Quelles étaient les représentations mentales occidentales du Moyen-Orient au tournant du XXe siècle ? En étudiant le champ restreint de la cartographie, Daniel Foliard s’attache à dessiner une « carte mentale » de la pensée impériale britannique.
Daniel Foliard revient dans Dislocating the Orient sur les origines du Moyen-Orient, tant dans les termes que dans les représentations mentales occidentales de la région. En huit chapitres suivant la chronologie de l’évolution des investissements européens entre l’Égypte et l’Inde, l’auteur retrace, à travers l’histoire du développement de la cartographie moderne, les transformations intervenues au cours du lent déclin de l’Empire ottoman entre la fin de la guerre de Crimée et les négociations de paix de 1918-1921.

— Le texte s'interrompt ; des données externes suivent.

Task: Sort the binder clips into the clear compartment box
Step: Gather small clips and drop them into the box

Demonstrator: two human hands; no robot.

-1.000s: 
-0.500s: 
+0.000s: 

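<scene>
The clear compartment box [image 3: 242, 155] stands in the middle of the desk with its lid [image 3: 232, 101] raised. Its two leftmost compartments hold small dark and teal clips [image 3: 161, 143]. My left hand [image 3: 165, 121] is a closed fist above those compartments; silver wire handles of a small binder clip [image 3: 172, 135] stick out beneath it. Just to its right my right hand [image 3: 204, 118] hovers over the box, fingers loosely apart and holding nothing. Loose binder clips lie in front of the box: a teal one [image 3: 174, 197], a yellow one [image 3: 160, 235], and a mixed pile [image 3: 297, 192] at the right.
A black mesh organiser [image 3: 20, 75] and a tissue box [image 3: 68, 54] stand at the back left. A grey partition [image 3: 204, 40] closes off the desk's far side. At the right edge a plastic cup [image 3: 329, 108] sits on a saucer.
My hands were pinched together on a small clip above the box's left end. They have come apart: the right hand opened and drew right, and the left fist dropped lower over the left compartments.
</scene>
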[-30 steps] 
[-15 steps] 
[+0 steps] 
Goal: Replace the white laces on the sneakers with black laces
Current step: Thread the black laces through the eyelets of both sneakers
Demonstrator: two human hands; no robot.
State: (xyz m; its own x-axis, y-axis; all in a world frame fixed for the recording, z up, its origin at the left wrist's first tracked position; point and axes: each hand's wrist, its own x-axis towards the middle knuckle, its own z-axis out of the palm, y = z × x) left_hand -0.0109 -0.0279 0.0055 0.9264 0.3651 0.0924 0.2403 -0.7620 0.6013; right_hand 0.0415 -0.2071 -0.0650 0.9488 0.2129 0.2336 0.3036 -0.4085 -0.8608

Cet ouvrage s’inscrit dans une historiographie fournie dont le dernier acte d’importance date de 2011, avec le retentissant A Line in the Sand de James Barr (Londres : Simon and Schuster, 2011). Mais l’ouvrage de Daniel Foliard se conclue pratiquement là où celui de James Barr commence, à savoir aux négociations interalliées de la Première Guerre mondiale. Il fallait remonter à 2000 pour voir une publication très complète sur des thèmes similaires à ceux de Dislocating the Orient, avec l’ouvrage de John James Moscrop, Measuring Jerusalem : The Palestine Exploration Fund and British Interests in the Holy Land (Londres : Leicester UP, 2000). D’autres monographies plus anciennes (citons le très solide ouvrage d’A.L. Tibawi, British Interests in Palestine, 1800-1901 : A Study of Religious and Educational Enterprise, Londres, Oxford UP, 1961) exploraient des thèmes communs à l’ouvrage de Daniel Foliard, mais sans tenter de proposer une analyse intellectuelle de la signification de la cartographie britannique pour l’Empire. C’est l’une des forces de Dislocating the Orient que de proposer une lecture quasiment littéraire des cartes d’État-Major, et de tenter de se détacher d’une vision strictement géopolitique.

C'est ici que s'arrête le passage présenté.